__Input data__.
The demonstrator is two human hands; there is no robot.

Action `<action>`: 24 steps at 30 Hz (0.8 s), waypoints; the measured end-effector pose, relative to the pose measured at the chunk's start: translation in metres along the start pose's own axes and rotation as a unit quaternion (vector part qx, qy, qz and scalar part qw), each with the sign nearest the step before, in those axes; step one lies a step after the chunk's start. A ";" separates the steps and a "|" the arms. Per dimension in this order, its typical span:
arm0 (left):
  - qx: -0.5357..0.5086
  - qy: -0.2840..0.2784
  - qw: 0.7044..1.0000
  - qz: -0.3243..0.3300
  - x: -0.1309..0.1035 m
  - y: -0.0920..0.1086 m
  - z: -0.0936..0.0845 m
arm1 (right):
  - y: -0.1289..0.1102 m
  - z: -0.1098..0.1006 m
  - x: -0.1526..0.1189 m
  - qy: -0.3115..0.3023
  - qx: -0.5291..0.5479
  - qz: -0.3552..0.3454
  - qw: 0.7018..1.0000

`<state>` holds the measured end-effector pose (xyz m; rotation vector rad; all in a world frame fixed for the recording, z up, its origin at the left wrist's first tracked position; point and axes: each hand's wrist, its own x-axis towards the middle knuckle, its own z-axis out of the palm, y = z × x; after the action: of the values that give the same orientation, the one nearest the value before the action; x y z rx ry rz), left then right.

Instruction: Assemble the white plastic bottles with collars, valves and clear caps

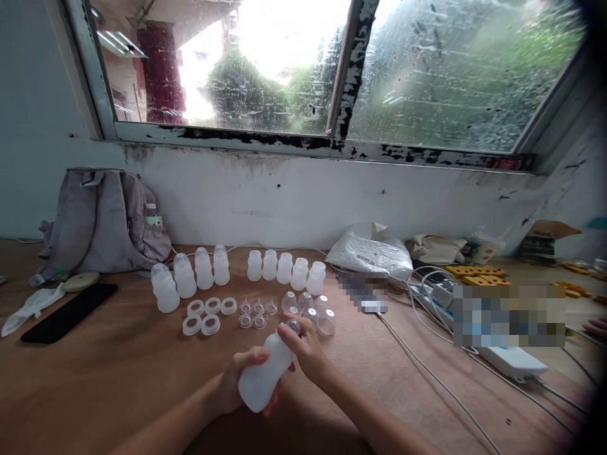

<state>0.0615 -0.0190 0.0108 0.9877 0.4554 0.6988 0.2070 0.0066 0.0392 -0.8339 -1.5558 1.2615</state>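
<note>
A milky white baby bottle is tilted in front of me, its top leaning to the upper right. My left hand is wrapped round its body. The fingers of my right hand are closed on the bottle's top end, where a clear dome-shaped piece shows; whether it is a teat or a cap I cannot tell. Beyond my hands lie several white collar rings, several clear teats and several clear caps. Behind these stand several open bottles. Several capped bottles stand at the left.
A grey backpack leans by the wall, with a black phone-like slab before it. A silver bubble bag, white cables and a power strip lie on the right. Part of another person's hand shows at the right edge.
</note>
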 end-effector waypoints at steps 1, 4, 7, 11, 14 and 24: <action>-0.036 -0.019 0.999 -0.003 0.000 -0.002 -0.002 | -0.002 -0.001 0.001 -0.036 0.020 0.002 0.999; -0.084 -0.026 0.996 0.015 -0.001 0.000 -0.010 | -0.005 -0.006 0.009 -0.065 0.031 -0.021 0.997; -0.064 0.004 0.997 0.042 -0.006 0.010 -0.018 | -0.001 -0.014 0.018 -0.011 -0.010 -0.055 0.998; -0.019 0.012 0.999 0.032 -0.010 0.019 -0.021 | 0.005 -0.018 0.022 -0.030 0.031 -0.006 0.999; -0.016 0.013 1.000 0.015 -0.007 0.017 -0.020 | 0.004 -0.015 0.020 -0.054 0.137 0.038 0.988; 0.018 0.025 0.999 -0.021 -0.003 0.013 -0.015 | 0.005 -0.019 0.022 0.036 0.147 0.018 0.988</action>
<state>0.0455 -0.0077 0.0149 0.9929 0.5318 0.6810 0.2175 0.0347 0.0404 -0.7109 -1.2637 1.4288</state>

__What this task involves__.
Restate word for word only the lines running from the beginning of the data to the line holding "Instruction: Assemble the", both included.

__Task output__.
The demonstrator is two human hands; there is no robot.

Action `<action>`: 24 steps at 30 Hz (0.8 s), waypoints; the measured end-effector pose, relative to the pose measured at the chunk's start: translation in metres along the start pose's own axes and rotation as a unit quaternion (vector part qx, qy, qz and scalar part qw), each with the sign nearest the step before, in those axes; step one lies a step after the chunk's start. A ";" separates the steps and a "|" the arms. Per dimension in this order, its typical span:
arm0 (left):
  - qx: -0.5357..0.5086
  - qy: -0.2840..0.2784
  - qw: 0.7044..1.0000
  - qz: -0.3243..0.3300
  - x: -0.1309..0.1035 m
  - y: -0.0920..0.1086 m
  - z: -0.0936..0.0845 m
arm1 (right):
  - y: -0.1289..0.1102 m
  - z: -0.1098..0.1006 m
  - x: -0.1526..0.1189 m
  - qy: -0.3115..0.3023
  - qx: -0.5291..0.5479
  - qz: -0.3552..0.3454
  - qw: 0.7018..1.0000

`<state>` holds the measured end-effector pose (xyz m; rotation vector rad; all in a world frame fixed for the recording, z up, its origin at the left wrist's first tracked position; point and axes: each hand's wrist, its own x-axis towards the middle knuckle, its own z-axis out of the palm, y = z × x; after the action: of the values that give the same orientation, the one nearest the value before the action; x y z rx ry rz), left then right.

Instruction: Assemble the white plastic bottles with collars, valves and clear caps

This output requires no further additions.